**TASK BRIEF:** Your answer must be an exact copy of the entries below, with no pictures in it.

**INPUT MATERIAL:**
# # # #

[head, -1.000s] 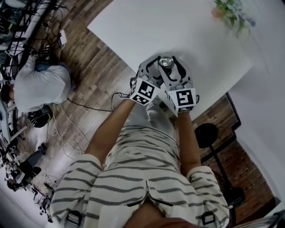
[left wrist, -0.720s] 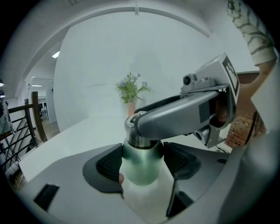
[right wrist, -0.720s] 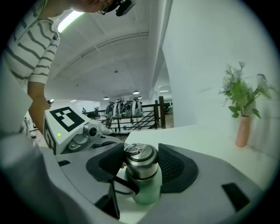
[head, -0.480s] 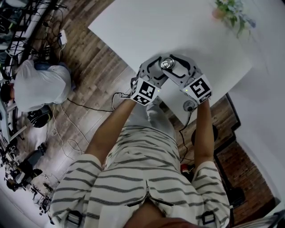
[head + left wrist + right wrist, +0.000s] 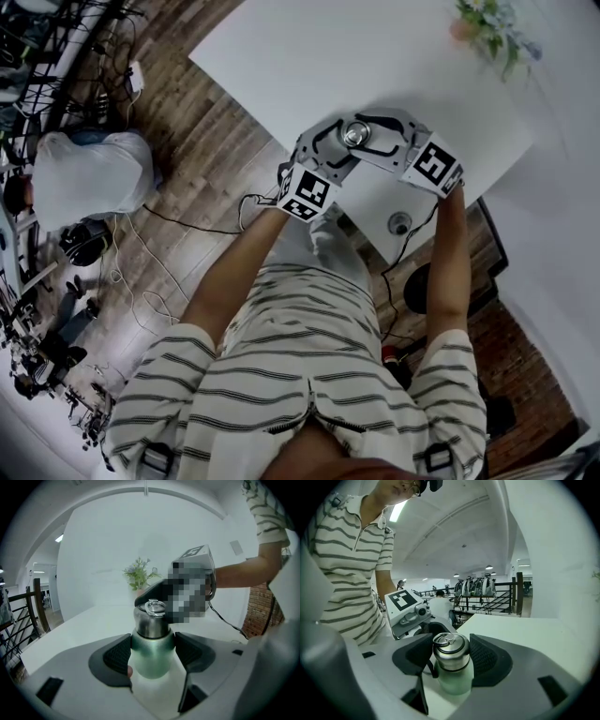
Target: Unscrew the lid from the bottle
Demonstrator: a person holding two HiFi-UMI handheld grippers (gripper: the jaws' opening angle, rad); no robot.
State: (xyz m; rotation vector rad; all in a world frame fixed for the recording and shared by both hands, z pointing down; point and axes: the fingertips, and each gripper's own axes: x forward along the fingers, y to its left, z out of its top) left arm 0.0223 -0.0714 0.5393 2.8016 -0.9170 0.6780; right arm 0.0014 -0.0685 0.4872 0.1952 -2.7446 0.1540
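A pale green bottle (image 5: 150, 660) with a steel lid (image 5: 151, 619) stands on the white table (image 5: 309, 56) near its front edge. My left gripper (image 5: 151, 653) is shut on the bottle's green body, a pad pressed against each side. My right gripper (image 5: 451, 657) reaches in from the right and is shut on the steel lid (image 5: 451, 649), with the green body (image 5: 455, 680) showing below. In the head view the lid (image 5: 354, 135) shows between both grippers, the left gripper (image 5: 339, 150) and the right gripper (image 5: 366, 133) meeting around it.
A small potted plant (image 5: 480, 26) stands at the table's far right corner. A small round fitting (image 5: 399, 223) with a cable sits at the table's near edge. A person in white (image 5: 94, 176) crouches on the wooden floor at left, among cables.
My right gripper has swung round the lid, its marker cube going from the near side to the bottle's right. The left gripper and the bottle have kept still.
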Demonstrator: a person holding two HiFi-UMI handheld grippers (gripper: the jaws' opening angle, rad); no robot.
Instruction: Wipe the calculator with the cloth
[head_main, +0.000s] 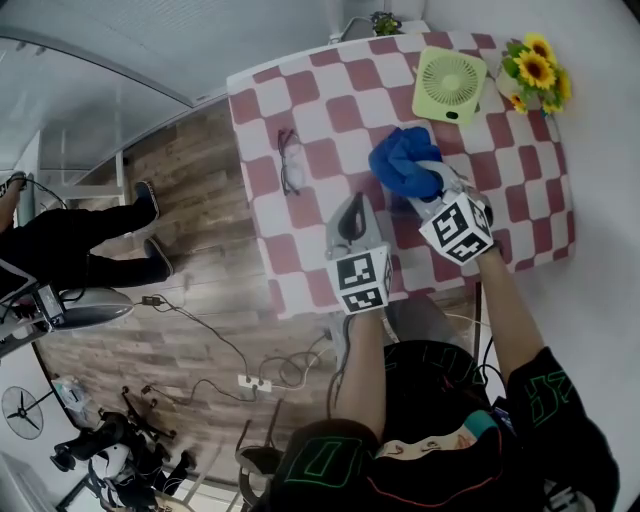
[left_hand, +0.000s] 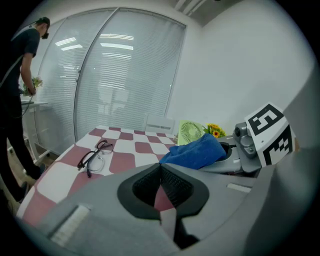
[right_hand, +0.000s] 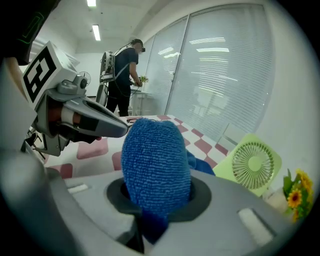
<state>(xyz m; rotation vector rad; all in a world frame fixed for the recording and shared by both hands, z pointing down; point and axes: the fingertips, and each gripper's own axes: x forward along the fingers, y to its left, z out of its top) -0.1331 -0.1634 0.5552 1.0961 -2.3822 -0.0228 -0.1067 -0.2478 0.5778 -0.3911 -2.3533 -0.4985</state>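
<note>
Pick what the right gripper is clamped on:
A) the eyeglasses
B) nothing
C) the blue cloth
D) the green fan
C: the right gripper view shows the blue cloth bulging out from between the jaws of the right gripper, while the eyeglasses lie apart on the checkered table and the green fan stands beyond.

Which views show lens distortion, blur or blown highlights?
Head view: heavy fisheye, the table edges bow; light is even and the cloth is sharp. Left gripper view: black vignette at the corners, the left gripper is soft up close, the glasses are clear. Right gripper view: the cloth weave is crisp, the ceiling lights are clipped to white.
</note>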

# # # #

**YOUR RESPONSE:**
[head, -1.000s] 
[left wrist, -0.720s] 
[right wrist, -0.720s] 
[head, -0.480s] 
[head + left wrist + right wrist, +0.000s] 
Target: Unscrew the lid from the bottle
Demonstrator: a person holding two HiFi-UMI handheld grippers (gripper: the jaws' opening angle, rad); no robot.
State: (xyz m; rotation vector rad; all in a world frame fixed for the recording and shared by both hands, z pointing down; point and axes: the fingertips, and each gripper's own axes: x forward along the fingers, y to its left, z out of its top) left arm 0.0223 -0.0714 0.5393 2.8016 -0.9170 0.6780; right arm 0.0014 -0.0685 0.4872 0.1952 -2.7446 0.1540
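A pale green bottle (image 5: 150, 660) with a steel lid (image 5: 151, 619) stands on the white table (image 5: 309, 56) near its front edge. My left gripper (image 5: 151, 653) is shut on the bottle's green body, a pad pressed against each side. My right gripper (image 5: 451, 657) reaches in from the right and is shut on the steel lid (image 5: 451, 649), with the green body (image 5: 455, 680) showing below. In the head view the lid (image 5: 354, 135) shows between both grippers, the left gripper (image 5: 339, 150) and the right gripper (image 5: 366, 133) meeting around it.
A small potted plant (image 5: 480, 26) stands at the table's far right corner. A small round fitting (image 5: 399, 223) with a cable sits at the table's near edge. A person in white (image 5: 94, 176) crouches on the wooden floor at left, among cables.
My right gripper has swung round the lid, its marker cube going from the near side to the bottle's right. The left gripper and the bottle have kept still.
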Demonstrator: a person holding two HiFi-UMI handheld grippers (gripper: the jaws' opening angle, rad); no robot.
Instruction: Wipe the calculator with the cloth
[head_main, +0.000s] 
[left_hand, +0.000s] 
[right_hand, +0.000s] 
<state>(xyz m; rotation vector rad; all in a world frame fixed for the recording and shared by both hands, z pointing down; point and axes: the fingertips, and each gripper's own axes: x forward along the fingers, y to its left, z out of its top) -0.1331 -0.1634 0.5552 1.0961 -2.3822 -0.0228 -0.1067 -0.2478 0.5778 -0.3911 -2.3533 -0.4985</state>
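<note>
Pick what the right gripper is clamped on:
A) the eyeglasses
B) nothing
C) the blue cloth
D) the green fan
C: the right gripper view shows the blue cloth bulging out from between the jaws of the right gripper, while the eyeglasses lie apart on the checkered table and the green fan stands beyond.

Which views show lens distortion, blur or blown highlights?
Head view: heavy fisheye, the table edges bow; light is even and the cloth is sharp. Left gripper view: black vignette at the corners, the left gripper is soft up close, the glasses are clear. Right gripper view: the cloth weave is crisp, the ceiling lights are clipped to white.
</note>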

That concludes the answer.